▸ **Exercise details**: A verbatim repeat of the lines below is required, with the pictures removed.

▸ **Source data**:
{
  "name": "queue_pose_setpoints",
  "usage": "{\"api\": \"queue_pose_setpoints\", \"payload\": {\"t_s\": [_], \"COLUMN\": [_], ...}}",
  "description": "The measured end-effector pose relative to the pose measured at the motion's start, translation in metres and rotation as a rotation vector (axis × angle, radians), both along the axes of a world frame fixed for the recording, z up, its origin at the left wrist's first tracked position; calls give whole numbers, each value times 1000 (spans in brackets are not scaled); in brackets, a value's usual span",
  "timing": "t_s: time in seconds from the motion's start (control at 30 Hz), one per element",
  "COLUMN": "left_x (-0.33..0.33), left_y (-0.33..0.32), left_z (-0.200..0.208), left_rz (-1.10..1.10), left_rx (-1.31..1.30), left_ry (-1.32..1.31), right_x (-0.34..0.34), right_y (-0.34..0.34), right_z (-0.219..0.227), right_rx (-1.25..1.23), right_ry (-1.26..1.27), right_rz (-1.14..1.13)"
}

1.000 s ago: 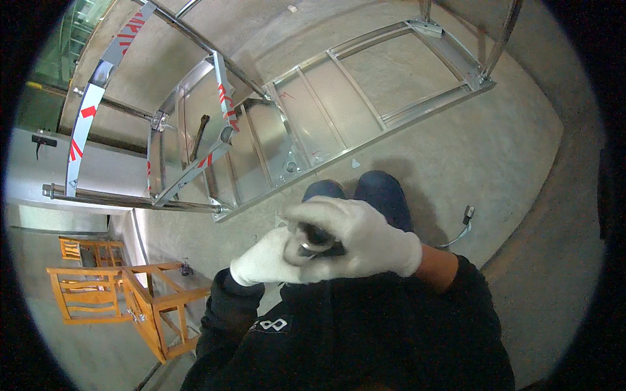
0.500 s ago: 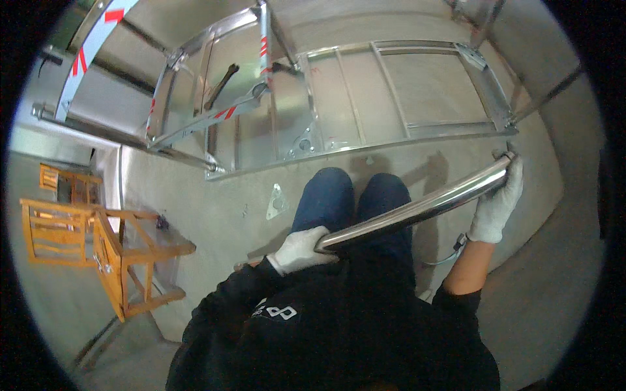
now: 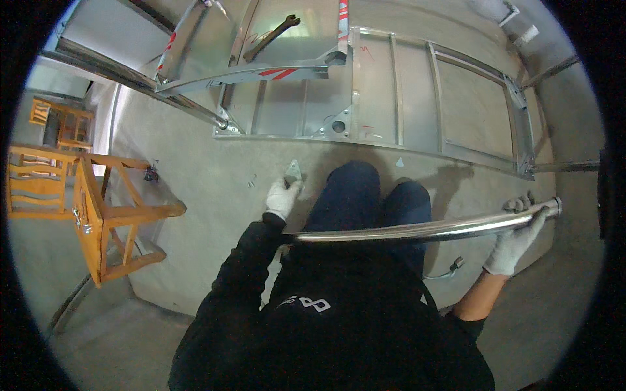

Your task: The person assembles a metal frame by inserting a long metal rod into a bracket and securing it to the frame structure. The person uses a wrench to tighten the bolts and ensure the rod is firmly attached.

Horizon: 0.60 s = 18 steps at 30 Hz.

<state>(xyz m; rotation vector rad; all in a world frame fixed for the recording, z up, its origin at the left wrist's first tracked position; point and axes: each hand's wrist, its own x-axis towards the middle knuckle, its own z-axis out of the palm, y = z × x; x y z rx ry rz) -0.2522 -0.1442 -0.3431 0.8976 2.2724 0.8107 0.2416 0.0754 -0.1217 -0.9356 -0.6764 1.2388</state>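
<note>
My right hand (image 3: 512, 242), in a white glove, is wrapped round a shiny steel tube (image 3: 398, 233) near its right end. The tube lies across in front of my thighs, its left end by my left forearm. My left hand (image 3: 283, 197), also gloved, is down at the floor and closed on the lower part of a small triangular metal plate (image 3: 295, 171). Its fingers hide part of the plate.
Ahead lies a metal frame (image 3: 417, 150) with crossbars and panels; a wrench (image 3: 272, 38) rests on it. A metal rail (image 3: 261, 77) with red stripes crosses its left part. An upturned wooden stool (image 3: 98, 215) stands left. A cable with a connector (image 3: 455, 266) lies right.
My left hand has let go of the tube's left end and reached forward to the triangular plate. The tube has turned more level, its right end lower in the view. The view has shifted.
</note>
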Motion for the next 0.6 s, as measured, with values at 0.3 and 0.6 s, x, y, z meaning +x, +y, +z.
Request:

▸ **Answer to this task**:
{
  "name": "queue_pose_setpoints",
  "usage": "{\"api\": \"queue_pose_setpoints\", \"payload\": {\"t_s\": [_], \"COLUMN\": [_], ...}}",
  "description": "The measured end-effector pose relative to the pose measured at the motion's start, translation in metres and rotation as a rotation vector (axis × angle, radians), both along the axes of a world frame fixed for the recording, z up, its origin at the left wrist's first tracked position; calls give whole numbers, each value times 1000 (spans in brackets are not scaled); in brackets, a value's usual span",
  "timing": "t_s: time in seconds from the motion's start (control at 30 Hz), one per element",
  "COLUMN": "left_x (-0.33..0.33), left_y (-0.33..0.32), left_z (-0.200..0.208), left_rz (-1.10..1.10), left_rx (-1.31..1.30), left_ry (-1.32..1.31), right_x (-0.34..0.34), right_y (-0.34..0.34), right_z (-0.219..0.227), right_rx (-1.25..1.23), right_ry (-1.26..1.27), right_rz (-1.14..1.13)"
}

1.000 s ago: 
0.500 s ago: 
now: 

Your task: The person assembles a metal frame by inserting a long metal rod into a bracket and securing it to the frame structure. The person uses a wrench to tighten the bolts and ensure the rod is firmly attached.

Horizon: 0.60 s = 18 steps at 30 Hz.

<state>(xyz m; rotation vector rad; all in a world frame fixed for the recording, z up, its origin at the left wrist's first tracked position; point and axes: each hand's wrist, its own x-axis towards the middle knuckle, its own z-axis out of the palm, y = z × x; x y z rx ry rz) -0.2522 -0.1442 -0.3431 0.8976 2.2724 0.8107 0.2416 0.0754 -0.1217 -0.9356 -0.6764 1.2388</state>
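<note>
My right hand (image 3: 512, 242), in a white glove, is wrapped round a shiny steel tube (image 3: 398, 233) near its right end. The tube lies across in front of my thighs, its left end by my left forearm. My left hand (image 3: 283, 197), also gloved, is down at the floor and closed on the lower part of a small triangular metal plate (image 3: 295, 171). Its fingers hide part of the plate.
Ahead lies a metal frame (image 3: 417, 150) with crossbars and panels; a wrench (image 3: 272, 38) rests on it. A metal rail (image 3: 261, 77) with red stripes crosses its left part. An upturned wooden stool (image 3: 98, 215) stands left. A cable with a connector (image 3: 455, 266) lies right.
My left hand has let go of the tube's left end and reached forward to the triangular plate. The tube has turned more level, its right end lower in the view. The view has shifted.
</note>
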Motion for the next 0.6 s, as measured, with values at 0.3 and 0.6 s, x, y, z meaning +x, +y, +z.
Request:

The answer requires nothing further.